» **Activity**: Please write out, exactly as given, every line of the entries below up to and including the line with "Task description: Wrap".

☆ ☆ ☆ ☆

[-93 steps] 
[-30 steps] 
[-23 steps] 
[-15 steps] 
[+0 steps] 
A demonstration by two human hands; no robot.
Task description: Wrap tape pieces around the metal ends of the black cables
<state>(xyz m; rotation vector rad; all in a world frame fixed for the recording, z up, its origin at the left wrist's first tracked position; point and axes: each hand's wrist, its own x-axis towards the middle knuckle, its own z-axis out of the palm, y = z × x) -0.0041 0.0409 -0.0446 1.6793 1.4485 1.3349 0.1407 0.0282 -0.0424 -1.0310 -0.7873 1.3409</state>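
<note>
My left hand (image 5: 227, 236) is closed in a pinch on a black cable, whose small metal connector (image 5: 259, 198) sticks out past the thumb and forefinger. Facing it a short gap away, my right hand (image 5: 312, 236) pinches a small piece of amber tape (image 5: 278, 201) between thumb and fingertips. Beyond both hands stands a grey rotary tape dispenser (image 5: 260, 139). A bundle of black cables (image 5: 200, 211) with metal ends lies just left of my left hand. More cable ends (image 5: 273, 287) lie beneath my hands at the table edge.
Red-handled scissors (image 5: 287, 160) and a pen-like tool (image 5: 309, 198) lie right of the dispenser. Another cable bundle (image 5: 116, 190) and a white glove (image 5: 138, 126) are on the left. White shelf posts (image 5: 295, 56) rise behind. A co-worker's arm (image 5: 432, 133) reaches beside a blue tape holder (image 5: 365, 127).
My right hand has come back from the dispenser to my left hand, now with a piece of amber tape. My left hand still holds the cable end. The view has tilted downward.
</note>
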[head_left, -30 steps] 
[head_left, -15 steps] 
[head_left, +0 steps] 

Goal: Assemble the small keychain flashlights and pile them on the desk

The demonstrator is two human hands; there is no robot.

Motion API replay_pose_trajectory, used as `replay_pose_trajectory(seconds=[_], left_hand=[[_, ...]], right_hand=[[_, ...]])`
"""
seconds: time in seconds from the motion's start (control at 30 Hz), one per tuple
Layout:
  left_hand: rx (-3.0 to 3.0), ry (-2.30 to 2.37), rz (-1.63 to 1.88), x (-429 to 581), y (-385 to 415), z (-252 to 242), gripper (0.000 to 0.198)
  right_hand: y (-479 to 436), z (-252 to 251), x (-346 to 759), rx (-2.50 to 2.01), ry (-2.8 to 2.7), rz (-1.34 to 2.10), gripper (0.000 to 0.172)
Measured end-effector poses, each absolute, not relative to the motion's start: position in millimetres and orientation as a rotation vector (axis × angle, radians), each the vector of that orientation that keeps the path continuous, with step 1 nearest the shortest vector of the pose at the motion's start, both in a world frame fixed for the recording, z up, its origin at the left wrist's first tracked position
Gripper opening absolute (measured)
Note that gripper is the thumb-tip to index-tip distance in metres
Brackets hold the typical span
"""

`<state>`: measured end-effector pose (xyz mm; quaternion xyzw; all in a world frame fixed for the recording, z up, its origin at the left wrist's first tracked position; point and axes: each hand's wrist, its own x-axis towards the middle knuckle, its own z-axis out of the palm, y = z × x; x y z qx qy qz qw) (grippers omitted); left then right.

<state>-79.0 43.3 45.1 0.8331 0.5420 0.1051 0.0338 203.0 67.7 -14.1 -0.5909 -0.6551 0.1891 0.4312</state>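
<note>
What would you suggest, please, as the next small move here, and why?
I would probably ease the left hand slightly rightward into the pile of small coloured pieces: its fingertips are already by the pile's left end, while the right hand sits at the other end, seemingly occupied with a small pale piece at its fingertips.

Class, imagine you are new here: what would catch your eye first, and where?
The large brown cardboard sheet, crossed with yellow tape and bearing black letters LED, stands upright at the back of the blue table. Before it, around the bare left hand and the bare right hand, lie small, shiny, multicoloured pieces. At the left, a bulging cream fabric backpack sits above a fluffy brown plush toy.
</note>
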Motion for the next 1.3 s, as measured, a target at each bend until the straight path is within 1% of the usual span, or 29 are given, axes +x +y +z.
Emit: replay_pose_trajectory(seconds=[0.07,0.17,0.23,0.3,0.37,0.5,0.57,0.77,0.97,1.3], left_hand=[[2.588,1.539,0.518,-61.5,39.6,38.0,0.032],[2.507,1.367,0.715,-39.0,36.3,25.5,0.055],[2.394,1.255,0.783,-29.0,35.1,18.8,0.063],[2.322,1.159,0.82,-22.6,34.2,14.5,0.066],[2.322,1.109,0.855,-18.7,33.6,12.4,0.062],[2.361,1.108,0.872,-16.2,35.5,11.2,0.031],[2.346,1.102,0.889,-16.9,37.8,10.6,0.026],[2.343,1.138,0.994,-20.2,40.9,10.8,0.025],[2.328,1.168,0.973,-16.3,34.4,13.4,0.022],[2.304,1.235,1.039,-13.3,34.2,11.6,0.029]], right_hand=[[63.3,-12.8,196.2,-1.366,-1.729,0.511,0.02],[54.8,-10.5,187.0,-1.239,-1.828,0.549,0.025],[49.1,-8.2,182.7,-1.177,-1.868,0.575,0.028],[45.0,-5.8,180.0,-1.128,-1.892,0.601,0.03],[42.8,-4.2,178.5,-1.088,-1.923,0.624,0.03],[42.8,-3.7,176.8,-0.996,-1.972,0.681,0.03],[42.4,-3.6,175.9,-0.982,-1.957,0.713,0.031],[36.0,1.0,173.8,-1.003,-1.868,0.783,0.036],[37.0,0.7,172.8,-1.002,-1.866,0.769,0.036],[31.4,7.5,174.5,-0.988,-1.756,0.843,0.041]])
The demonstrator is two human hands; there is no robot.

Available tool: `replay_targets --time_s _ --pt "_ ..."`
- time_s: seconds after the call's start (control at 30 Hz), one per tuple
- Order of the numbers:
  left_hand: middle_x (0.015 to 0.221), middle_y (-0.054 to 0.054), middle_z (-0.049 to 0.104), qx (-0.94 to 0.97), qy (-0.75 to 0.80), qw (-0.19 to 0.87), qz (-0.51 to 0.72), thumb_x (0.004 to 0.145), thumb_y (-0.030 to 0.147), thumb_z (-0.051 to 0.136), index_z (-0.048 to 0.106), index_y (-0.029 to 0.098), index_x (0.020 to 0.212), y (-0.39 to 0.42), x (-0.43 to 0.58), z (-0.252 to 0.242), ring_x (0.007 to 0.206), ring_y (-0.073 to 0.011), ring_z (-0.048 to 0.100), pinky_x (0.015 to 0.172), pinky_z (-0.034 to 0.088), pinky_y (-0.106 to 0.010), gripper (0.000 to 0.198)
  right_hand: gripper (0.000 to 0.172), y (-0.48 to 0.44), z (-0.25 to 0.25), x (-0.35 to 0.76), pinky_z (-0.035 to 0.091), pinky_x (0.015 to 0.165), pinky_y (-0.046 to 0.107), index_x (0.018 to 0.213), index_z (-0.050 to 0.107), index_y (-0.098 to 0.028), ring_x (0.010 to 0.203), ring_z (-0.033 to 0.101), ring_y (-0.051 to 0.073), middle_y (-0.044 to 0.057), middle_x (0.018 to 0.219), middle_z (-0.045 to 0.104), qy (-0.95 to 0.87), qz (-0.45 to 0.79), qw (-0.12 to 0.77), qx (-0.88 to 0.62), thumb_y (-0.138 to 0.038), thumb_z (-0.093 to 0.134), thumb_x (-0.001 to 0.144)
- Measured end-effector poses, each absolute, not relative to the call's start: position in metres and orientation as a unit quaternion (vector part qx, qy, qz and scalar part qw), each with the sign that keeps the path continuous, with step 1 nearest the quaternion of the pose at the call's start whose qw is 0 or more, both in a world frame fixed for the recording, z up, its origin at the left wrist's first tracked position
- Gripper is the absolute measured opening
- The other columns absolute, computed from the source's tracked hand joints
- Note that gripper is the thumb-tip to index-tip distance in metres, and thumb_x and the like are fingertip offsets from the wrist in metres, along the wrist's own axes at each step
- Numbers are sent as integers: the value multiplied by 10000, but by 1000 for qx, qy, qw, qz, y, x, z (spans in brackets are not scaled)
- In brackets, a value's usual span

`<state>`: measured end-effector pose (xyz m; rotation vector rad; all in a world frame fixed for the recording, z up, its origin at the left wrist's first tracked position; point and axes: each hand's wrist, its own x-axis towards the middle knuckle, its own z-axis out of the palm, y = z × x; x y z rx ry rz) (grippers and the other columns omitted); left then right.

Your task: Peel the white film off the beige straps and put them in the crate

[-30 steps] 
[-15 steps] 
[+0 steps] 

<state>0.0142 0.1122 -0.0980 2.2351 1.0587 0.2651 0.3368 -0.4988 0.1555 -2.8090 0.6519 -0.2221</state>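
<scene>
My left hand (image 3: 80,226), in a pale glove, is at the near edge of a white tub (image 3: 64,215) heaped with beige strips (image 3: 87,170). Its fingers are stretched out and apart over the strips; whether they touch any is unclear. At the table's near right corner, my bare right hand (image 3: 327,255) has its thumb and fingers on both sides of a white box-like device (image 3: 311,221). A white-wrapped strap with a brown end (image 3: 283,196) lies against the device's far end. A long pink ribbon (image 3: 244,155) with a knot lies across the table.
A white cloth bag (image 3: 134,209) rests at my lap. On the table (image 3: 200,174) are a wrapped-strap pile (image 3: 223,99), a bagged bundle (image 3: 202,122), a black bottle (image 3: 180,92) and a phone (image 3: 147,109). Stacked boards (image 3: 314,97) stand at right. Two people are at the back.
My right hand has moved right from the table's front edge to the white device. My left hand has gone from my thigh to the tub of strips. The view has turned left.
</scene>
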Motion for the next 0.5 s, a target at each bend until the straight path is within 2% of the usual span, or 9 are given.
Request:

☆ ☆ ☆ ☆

» **Result for this task**:
[-93 steps] 
[-30 steps] 
[-23 steps] 
[-15 steps] 
[+0 steps] 
A demonstration by two human hands; no robot.
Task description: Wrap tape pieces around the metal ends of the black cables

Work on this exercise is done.